Reflecting on a pretty close call
Published 9:22 pm Friday, May 31, 2019
I had a dream the other night. One of those vivid ones that makes you check twice to make sure that’s all it was and tends to linger, stay wedged into one of the corners of your conscious mind the next day.
It was about one of the several times in my life when I should have died, but didn’t. It was an election night, now just about 18 years ago, when little country editors like me all over the state, after collecting the vote totals from their respective areas and arranging them on their front pages — not always aesthetically pleasingly — were scurrying to get their weekly editions to respective printers — in my case, Greenville.
It was pouring down rain. Really hard. And Highway 1 was slick. Really slick. And while I was not driving all that fast (or as fast as I usually do), I was probably driving faster than the conditions dictated, spurred on as I was by the journalistic prime directive: The first rule of publishing is that you have to publish.

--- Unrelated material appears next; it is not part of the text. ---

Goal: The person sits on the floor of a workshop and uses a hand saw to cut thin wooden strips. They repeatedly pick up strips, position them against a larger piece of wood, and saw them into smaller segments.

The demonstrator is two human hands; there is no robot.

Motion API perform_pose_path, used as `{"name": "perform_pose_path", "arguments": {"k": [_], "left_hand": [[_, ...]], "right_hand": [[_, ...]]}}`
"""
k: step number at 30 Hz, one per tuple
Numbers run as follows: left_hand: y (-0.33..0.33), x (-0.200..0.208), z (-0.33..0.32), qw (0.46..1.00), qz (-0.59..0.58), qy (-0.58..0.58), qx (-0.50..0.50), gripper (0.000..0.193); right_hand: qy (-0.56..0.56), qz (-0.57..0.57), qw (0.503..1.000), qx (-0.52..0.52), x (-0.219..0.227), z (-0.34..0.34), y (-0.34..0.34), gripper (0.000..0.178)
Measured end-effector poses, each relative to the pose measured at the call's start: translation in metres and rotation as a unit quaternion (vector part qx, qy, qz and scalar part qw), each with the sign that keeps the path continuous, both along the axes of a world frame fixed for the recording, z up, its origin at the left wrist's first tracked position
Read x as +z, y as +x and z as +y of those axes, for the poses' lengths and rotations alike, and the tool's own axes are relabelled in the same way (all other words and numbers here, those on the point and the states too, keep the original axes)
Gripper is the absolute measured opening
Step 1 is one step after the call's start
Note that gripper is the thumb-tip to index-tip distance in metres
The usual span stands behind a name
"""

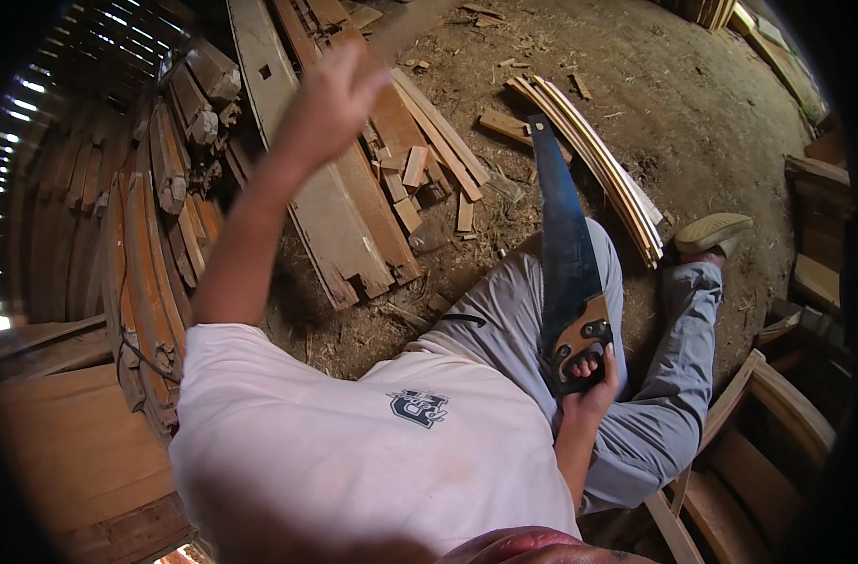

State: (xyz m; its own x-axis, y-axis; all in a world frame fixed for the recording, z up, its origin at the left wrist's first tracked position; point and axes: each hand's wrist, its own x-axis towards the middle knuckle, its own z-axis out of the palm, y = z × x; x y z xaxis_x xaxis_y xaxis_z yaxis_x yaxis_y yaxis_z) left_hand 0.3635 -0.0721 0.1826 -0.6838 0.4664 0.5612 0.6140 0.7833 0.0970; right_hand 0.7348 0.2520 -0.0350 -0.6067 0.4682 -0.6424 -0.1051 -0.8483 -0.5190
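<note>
Lone fisheye view, head-worn, facing steeply down, pale T-shirt (354, 442) close below the lens, left hand (330, 108) and right hand (590, 381) both within view, dirt floor (673, 85) beyond.

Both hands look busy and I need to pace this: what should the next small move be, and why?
Probably lower the left hand and rest its thin strip on the long boards before shifting the saw. The left hand is extended and motion-blurred, apparently gripping the strip, while the right hand holds the saw by its handle, blade pointing away from the torso.
</note>
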Motion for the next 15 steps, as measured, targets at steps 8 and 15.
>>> {"name": "perform_pose_path", "arguments": {"k": [8, 15], "left_hand": [[-0.001, -0.203, -0.065, 0.958, -0.249, -0.090, 0.113, 0.045], [-0.001, -0.228, -0.074, 0.945, -0.302, -0.043, 0.117, 0.045]], "right_hand": [[0.016, 0.005, 1.000, 0.016, 0.012, 0.001, 0.004, 0.021], [-0.014, 0.047, 0.999, 0.004, 0.036, -0.019, 0.006, 0.023]]}}
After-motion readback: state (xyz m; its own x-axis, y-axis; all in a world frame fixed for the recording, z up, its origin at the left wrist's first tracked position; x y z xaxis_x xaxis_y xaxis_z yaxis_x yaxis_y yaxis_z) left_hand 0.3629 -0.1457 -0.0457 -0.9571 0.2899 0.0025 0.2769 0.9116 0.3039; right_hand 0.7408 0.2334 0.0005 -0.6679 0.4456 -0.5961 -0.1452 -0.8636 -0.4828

And so, just about Wayside, my wife’s Chevrolet Lumina (that sometimes spookily precognitive woman had insisted I take her car that night rather than the small pickup I usually did), began to hydroplane, first down, then across the highway. Most of the time if you steer in the direction you are sliding, you can pull out of it. Most of the time, but not this time.
The left front tire caught the roadside ditch of the opposite lane than the one I’d been in, and that’s when the car went airborne. It side-swiped a tree; then it hit a culvert, and spun back around, ending up in another ditch, facing the highway.
Needless to say, at that point in my life retaining the childhood developed notion that I was Superman, I had not taken the for-mortals-only precaution of wearing a seat belt.
And so, after bouncing around and making contact with various sections of the Lumina’s cockpit, when it finally came to rest, I was in a prone position, on the passenger side floorboard, facing the driver’s side door. I have since tried to duplicate exactly how one might do that unbroken, but have been unable.
Both of the car’s airbags had deployed, one of them directly over my head, a situation which resulted in immediate disorientation and a tad of claustrophobia.
Realizing I was not dead, I remember my own voice (maybe in my head, maybe aloud, I don’t know) yelling, “Take deep breaths. Think.”
I tested whether I could move. Yep. I felt around to see if anything was obviously broken. Nope. Then, with a bit of urgency, I set about getting the hell out of that car. Passenger door? Nope. Driver door? Just a little. Just enough for not the biggest fellow around to squeeze out. I staggered, but managed to stay upright.
The little car was a mangled pile of metal that looked like some mad giant had taken a can opener to it. I should have been dead. Had I been in my pickup I would have been dead. Ironically, had I been wearing the seatbelt I would have been dead.
But the amazing thing is that in any real sense I wasn’t even hurt. I had seen enough wrecks in my time to know that anybody in that one should have been hurt, and really bad. And I wasn’t, outside a lot of bruises, few cuts and what turned out to be a concussion.
The wonderful people in whose yard I had crashed not only took first-rate care of me medically, notifying family and the like, but also carried my paper to the Delta Democrat Times so it could be printed and all the locals got to see the election returns the next day.
The show had to go on and it did.
But, here’s the deal: I probably should have been dead or at least seriously broken up and I had hardly a scratch. And for that to happen, everything had to be perfect. The car had to leave the road at just the precise angle to hit both the tree and culvert glancing blows, not head-on. Not only was I not thrown from the car, but I had to be tossed within the vehicle in just such a way as to end in exactly the right place in exactly the right position as to not be hurt and be able to get out of what did not, but easily could have caught fire.
That’s enough to get the attention of even a dyed-in-the-wool cynic like me. I have always harbored a suspicion that the Almighty occasionally takes a hand in the affairs of men but is pretty discretionary and circumspect in so doing. So why, as that Highway Patrolman obviously thought and as others have since, would this occasion rise to such a level?
It’s been a long time, but I still remember what that trooper said to me that night, and I will admit that from time to time I experience something of a sense of awe in contemplating just what that something else for me to do might be.
Ray Mosby is editor and publisher of the Deer Creek Pilot in Rolling Fork.